Are reads Single-core but writes Multi-core?

bullerwins · Sep 11, 2022

Hi!

I had a system with this specs:

Truenas Core 13.0-U2

CPU: i7 920
RAM: 24GB drr3 1066mhz
NIC: Asus 10Gbit
with raidz2 4x14TB Exos and 250GB SSD L2ARC cache.

It topped out at around 3Gbit/s both reads and writes with the CPU at 100% all cores, which I expected as it was really old hardware.

I upgraded to:

CPU: i7 6700k
RAM: 16GB ddr4 2133mhz
Same NIC
Same storage.

Now for reads I get 6Gbit/s with 1 core at 100% and the rest idle, around 14% total usage.
And for writes I get the full 9+ Gbit/s with 1 core at 100% but more usage from the rest of the cores, at around 30% total usage.

I did this tests with OpenSpeed test running in a Jail.

Iperf3 has similar results.

Mac Studio with 10Gbit NIC as server and Truenas as client: 7Gbit/s
Truenas as server and Mac as client: 9.5Gbit/s

with similar CPU usage a s with Openspeedtests.

Would I just need a more powerful, specially in single core, to avoid this bottleneck?

I delidded the CPU and used liquid metal, so temps are great, 27ºC idle, 35ºC in use. So maybe overclocking might fix this?

Nick2253 · Sep 12, 2022

It's not clear how you're actually testing. I'm assuming you're using SMB, but nowhere do you specify that.

There are so many variables that go into read/write speeds, that it's important to start from the basics.

What kind of performance do you get using direct read/write tests from within TrueNAS (use dd or similar)? That will give you an understanding on what your actual hardware is capable of doing, before you introduce the variables of sharing services, network bottlenecks, etc.

When write speeds are higher than read speeds, that's usually an indication that writes are being cached in memory. If you have disabled sync writes, then you'll get this behavior. From a data-integrity perspective, that isn't a great step, but it can be appropriate in certain specific use cases.

ChrisRJ · Sep 12, 2022

I strongly second what @Nick2253 wrote about the testing.

In addition your NIC is a suspect. The recommended brands for 10 Gbps are Intel and Chelsio. Do have a chance to borrow such a NIC for a quick test?

Davvo · Sep 14, 2022

L2ARC with 24GB of RAM? Usually you want to have at least 64GB before considering it in order to not have a negative impact on performance.

bullerwins · Sep 14, 2022

Nick2253 said:
It's not clear how you're actually testing. I'm assuming you're using SMB, but nowhere do you specify that.
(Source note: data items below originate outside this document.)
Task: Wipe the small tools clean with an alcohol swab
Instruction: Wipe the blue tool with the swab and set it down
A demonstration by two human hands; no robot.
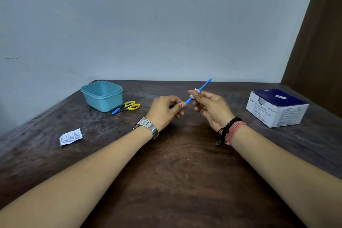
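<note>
A thin blue stick tool [204, 85] is held slanted above the table's middle, its far tip pointing up and right. My left hand [166, 110] pinches its near end between thumb and fingers. My right hand [209, 106] pinches a small white alcohol swab [193, 93] folded around the tool's shaft. Yellow-handled scissors [129, 106] and a second blue tool [116, 110] lie beside a teal plastic tub [102, 96] at the back left.
A blue and white box of alcohol swabs [276, 108] stands at the right. A torn white swab wrapper [70, 137] lies at the left on the dark wooden table [185, 172]. A wall rises right behind the table.
</note>
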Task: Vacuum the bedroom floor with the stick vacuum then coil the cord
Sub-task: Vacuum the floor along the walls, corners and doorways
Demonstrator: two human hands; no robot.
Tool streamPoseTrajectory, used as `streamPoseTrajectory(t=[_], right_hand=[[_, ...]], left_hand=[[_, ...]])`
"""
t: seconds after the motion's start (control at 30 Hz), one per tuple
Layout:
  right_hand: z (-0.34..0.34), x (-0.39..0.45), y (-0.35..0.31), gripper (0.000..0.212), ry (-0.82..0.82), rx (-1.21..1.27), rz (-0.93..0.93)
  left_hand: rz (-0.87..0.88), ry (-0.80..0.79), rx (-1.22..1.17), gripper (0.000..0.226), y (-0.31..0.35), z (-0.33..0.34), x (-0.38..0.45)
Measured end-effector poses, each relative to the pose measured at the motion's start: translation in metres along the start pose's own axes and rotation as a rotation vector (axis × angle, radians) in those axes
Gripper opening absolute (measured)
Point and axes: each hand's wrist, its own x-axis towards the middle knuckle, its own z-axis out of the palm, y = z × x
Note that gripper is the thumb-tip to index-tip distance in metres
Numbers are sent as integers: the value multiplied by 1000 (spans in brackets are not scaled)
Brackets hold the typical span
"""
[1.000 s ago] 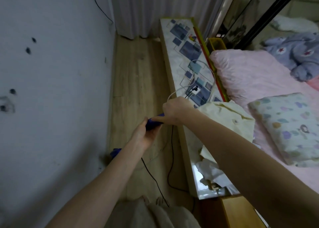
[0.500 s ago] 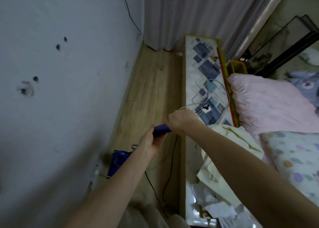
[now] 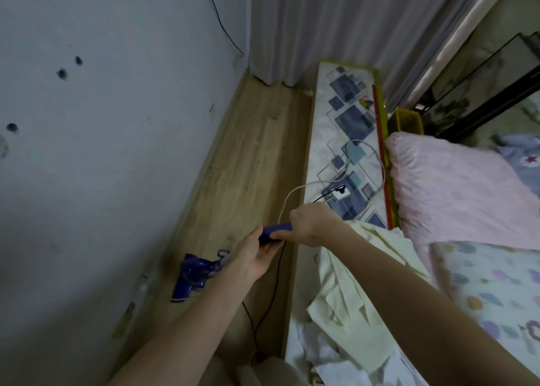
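Between the grey wall and the long patterned bench, both the left hand (image 3: 254, 254) and right hand (image 3: 311, 225) grip the blue stick vacuum handle (image 3: 276, 231) over the wooden floor (image 3: 248, 166), so vacuuming seems underway, its black cord (image 3: 264, 306) trailing uncoiled.

Blue stick vacuum (image 3: 193, 274) tilted, body low on wood floor by left wall, handle (image 3: 276, 231) raised right. Black cord (image 3: 264, 306) hangs from handle, trails near, uncoiled.

Both hands (image 3: 257, 254) clenched, arms outstretched
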Motion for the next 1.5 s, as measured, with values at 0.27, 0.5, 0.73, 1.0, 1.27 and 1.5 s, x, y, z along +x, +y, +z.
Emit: streamPoseTrajectory(t=[0.27,0.5,0.73,1.0,1.27,1.5], right_hand=[[22,16,-23,69,-35,115,-30],[23,0,6,71,-79,137,-9],[15,-7,24,66,-117,128,-24],[53,-3,-6,71,-304,529,113],[33,3,-5,68,-161,311,80],[5,-7,11,67,-109,182,24]], left_hand=[[29,59,-13,40,13,-32,10],[59,33,-84,40,-27,-12,9],[125,17,-168,46,-52,-1,21],[189,51,-207,62,-59,-41,36],[150,39,-202,48,-45,-23,30],[65,-24,-215,43,-41,-3,19]])
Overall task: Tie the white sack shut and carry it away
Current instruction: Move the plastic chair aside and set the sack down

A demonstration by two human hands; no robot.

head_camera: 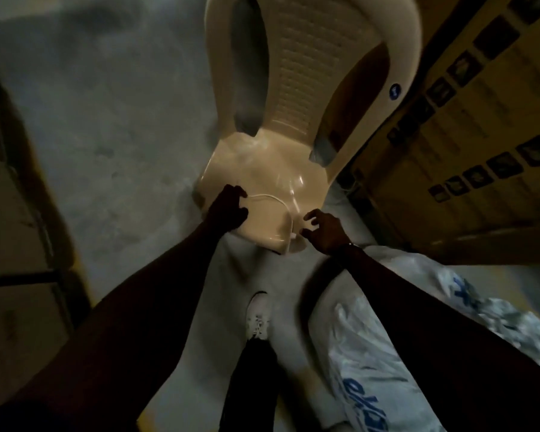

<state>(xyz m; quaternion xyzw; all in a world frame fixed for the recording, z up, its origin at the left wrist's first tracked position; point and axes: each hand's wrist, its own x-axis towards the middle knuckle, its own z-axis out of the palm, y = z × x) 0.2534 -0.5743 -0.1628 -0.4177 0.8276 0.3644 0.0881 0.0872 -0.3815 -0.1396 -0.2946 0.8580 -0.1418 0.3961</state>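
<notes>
A thin white string point(273, 199) lies curved across the front of a beige plastic chair's seat point(262, 163). My left hand point(228, 210) rests at the string's left end, fingers curled on it. My right hand point(323, 227) hovers at the seat's right front edge, fingers spread, pinching near the string's other end by the rim. The white sack point(371, 353) with blue lettering lies on the floor at the lower right, under my right forearm; its mouth is hidden from view.
Stacked cardboard boxes point(468, 145) with printed icons stand close on the right. A dark shelf or frame point(22, 244) lines the left side. Grey concrete floor point(113, 126) spreads left of the chair. My white shoe point(258, 316) stands below the seat.
</notes>
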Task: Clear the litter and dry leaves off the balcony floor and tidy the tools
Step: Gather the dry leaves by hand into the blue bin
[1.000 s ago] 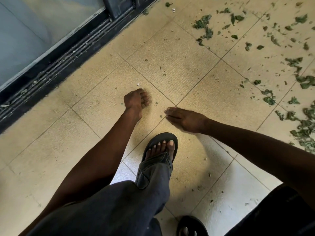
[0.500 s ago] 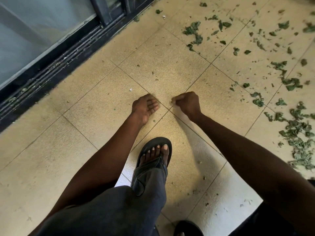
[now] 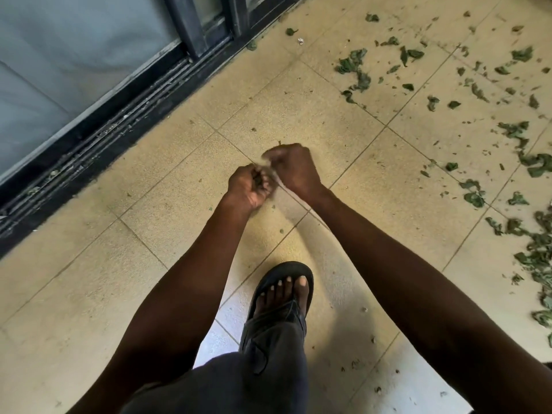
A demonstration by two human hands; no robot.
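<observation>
Across the balcony floor [image 3: 298, 109], from twelve o'clock round to four o'clock, most of the job is left: dry green leaves [image 3: 507, 135] are scattered thinly over the tan tiles, thickening into a loose heap [image 3: 537, 258] at the right edge near three to four o'clock. By contrast, the tiles at centre and toward nine o'clock carry only specks and crumbs, so that patch looks largely picked over. Along the ten o'clock side, the dark sliding-door track [image 3: 98, 138] holds bits of debris in its grooves, also to be cleared.

At centre, just beyond the sandalled foot [image 3: 283, 291], both hands meet low over the floor. My reading is that small fragments are being gathered by hand. Left hand [image 3: 249, 186]: fingers curled round a small clump of leaf bits. Right hand [image 3: 294, 165]: curled too, touching the left, but blurred, so whether it pinches anything I cannot tell.

No bin, bag, dustpan or tool is in view, so tidying the tools cannot be judged.
</observation>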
There are so many variables that go into read/write speeds, that it's important to start from the basics.

What kind of performance do you get using direct read/write tests from within TrueNAS (use dd or similar)? That will give you an understanding on what your actual hardware is capable of doing, before you introduce the variables of sharing services, network bottlenecks, etc.

When write speeds are higher than read speeds, that's usually an indication that writes are being cached in memory. If you have disabled sync writes, then you'll get this behavior. From a data-integrity perspective, that isn't a great step, but it can be appropriate in certain specific use cases.

I'm using a jail called Openspeed test. Installed it in the plugins community page. Access the url that the jail gives you from an Mac Studio, a make a couple of speed test, they are consistent. 6Gbit reads, 1 core 100%, 14% avg use across 8 threads.

I alse tested using iperf3, which is a tool used from the CLI. I installed in a Mac Studio. A bit better results but still "only" 7Gbit reads.

So not really SMB, i don't know that Openspeedtest under the hood, but I don't think is SMB.

Iperf3 doesn't use SMB.

I don't know if this tests actually write or read anything to disk, that's why I haven't checked caches/syncs etc. Maybe it's wrong to call it write and read and it should be send and receive.

ChrisRJ said:
I strongly second what @Nick2253 wrote about the testing.

In addition your NIC is a suspect. The recommended brands for 10 Gbps are Intel and Chelsio. Do have a chance to borrow such a NIC for a quick test?

I have the same card in an unraid system and I get the full speed. And it's weird that I get the speed on writes but not reads, I guess if there is any driver incompatibility it should affect both ways?

Davvo said:
L2ARC with 24GB of RAM? Usually you want to have at least 64GB in order to not have a negative impact on performance.

I have an extra 250GB SSD laying around, would be better to not even use it and just use the 24GB of RAM?

Davvo · Sep 14, 2022

bullerwins said:
I have an extra 250GB SSD laying around, would be better to not even use it and just use the 24GB of RAM?

You could use it as a special metadata vdev.

ChrisRJ · Sep 14, 2022

What NIC exactly do you have in the TrueNAS machine?

HoneyBadger · Sep 14, 2022

Based on the available information on their website, OpenSpeedTest is an HTML5 browser-based network speed test. It's not going to test the performance of your storage subsystem at all.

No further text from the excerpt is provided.